■ **Exercise directions**
Set down the data below without change, skipping the pictures it holds.

■ **Given material**

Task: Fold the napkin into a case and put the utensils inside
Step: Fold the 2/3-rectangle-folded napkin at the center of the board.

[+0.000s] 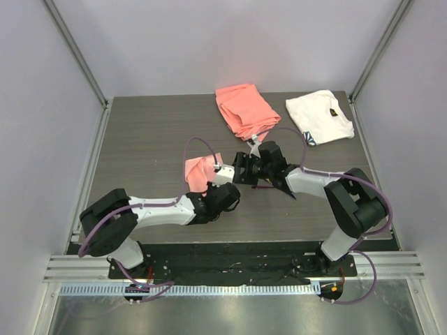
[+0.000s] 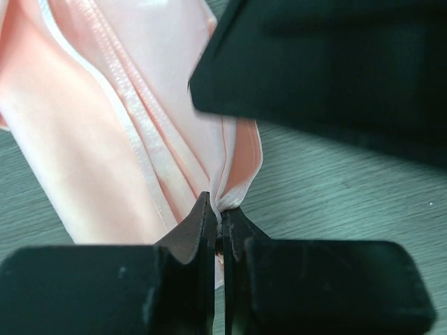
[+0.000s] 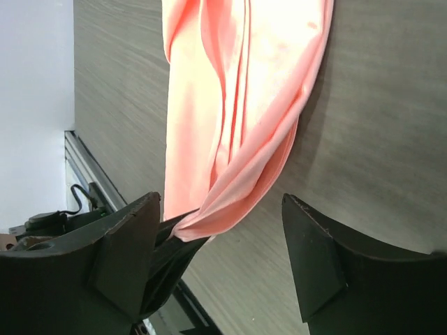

■ **Output of the task**
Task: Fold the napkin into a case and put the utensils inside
Step: Fold the 2/3-rectangle-folded napkin at the center of the board.

[+0.000s] 
[+0.000s] 
[+0.000s] 

No further work remains in this exercise.